Assignment: Copy out exactly the lines from the start of the data to the line containing "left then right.". Include both.
· · · · · · ·
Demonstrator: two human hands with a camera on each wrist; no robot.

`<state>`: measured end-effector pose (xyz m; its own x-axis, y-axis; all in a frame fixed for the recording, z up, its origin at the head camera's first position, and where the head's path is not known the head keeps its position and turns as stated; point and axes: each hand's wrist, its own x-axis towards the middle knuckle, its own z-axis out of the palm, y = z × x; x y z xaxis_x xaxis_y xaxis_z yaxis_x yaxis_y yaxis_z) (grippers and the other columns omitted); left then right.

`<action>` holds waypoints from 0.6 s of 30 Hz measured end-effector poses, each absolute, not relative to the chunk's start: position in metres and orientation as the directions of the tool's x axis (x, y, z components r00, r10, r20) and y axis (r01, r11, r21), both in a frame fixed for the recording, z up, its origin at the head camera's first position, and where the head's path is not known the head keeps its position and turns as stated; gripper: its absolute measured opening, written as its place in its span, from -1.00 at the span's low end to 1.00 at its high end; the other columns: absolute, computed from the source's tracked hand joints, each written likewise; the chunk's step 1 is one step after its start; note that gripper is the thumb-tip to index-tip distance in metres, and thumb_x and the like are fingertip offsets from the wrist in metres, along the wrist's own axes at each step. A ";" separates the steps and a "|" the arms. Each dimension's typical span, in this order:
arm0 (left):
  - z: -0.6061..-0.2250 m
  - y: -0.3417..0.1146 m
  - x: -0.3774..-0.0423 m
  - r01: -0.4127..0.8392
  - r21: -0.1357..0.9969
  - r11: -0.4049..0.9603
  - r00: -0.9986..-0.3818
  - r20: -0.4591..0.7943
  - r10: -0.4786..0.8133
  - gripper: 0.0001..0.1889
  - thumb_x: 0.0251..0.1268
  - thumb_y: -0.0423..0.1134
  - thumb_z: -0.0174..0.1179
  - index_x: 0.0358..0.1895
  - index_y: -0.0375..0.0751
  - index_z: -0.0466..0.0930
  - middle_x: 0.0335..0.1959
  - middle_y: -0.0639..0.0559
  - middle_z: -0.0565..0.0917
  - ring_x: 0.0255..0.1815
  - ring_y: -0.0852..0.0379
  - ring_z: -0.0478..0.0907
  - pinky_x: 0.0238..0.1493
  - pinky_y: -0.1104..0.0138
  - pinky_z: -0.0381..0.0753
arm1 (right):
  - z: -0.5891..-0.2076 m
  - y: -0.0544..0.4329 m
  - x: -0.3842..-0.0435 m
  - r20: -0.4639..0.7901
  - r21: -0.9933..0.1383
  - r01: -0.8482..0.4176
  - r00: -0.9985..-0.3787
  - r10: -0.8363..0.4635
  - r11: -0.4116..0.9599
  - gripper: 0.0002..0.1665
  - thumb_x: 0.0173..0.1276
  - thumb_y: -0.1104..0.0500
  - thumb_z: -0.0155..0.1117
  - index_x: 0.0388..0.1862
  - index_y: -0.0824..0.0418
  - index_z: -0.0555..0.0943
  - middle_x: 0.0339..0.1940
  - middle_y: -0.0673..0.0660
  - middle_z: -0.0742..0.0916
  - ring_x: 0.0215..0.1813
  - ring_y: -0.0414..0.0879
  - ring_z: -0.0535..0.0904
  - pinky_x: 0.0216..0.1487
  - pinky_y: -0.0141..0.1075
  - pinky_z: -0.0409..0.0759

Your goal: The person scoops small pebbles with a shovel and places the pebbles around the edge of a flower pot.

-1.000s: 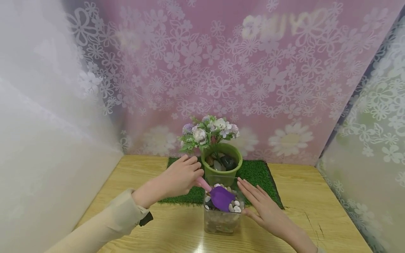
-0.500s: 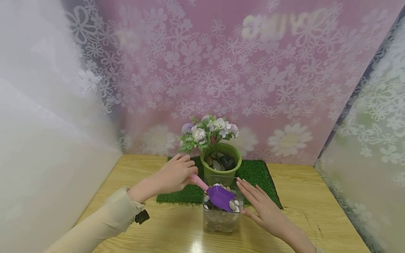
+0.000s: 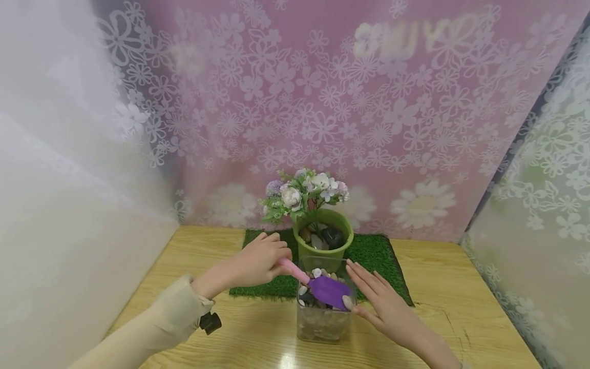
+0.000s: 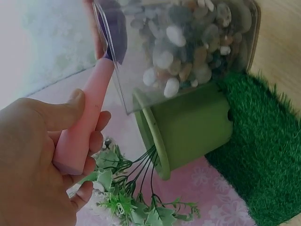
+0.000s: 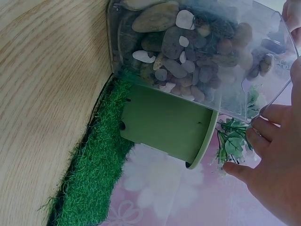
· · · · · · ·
Task response:
Demonstrator: two human hands with a camera on each wrist; no robot.

`<state>`: measured end-effector pose (xyz m; its own x-axis, y-axis; all in a frame fixed for the recording, z up, its origin at the head camera's first position, and where the head's path is not known the head keeps its position and turns as stated; point and axes: each hand's wrist, its own x-axis towards the middle knuckle, its own z-axis out of the palm, y = z × x; x y z xaxis_x xaxis_y xaxis_z yaxis_x yaxis_y yaxis_z) (grippers and the other columns omitted); left then right.

This answer requires nothing further.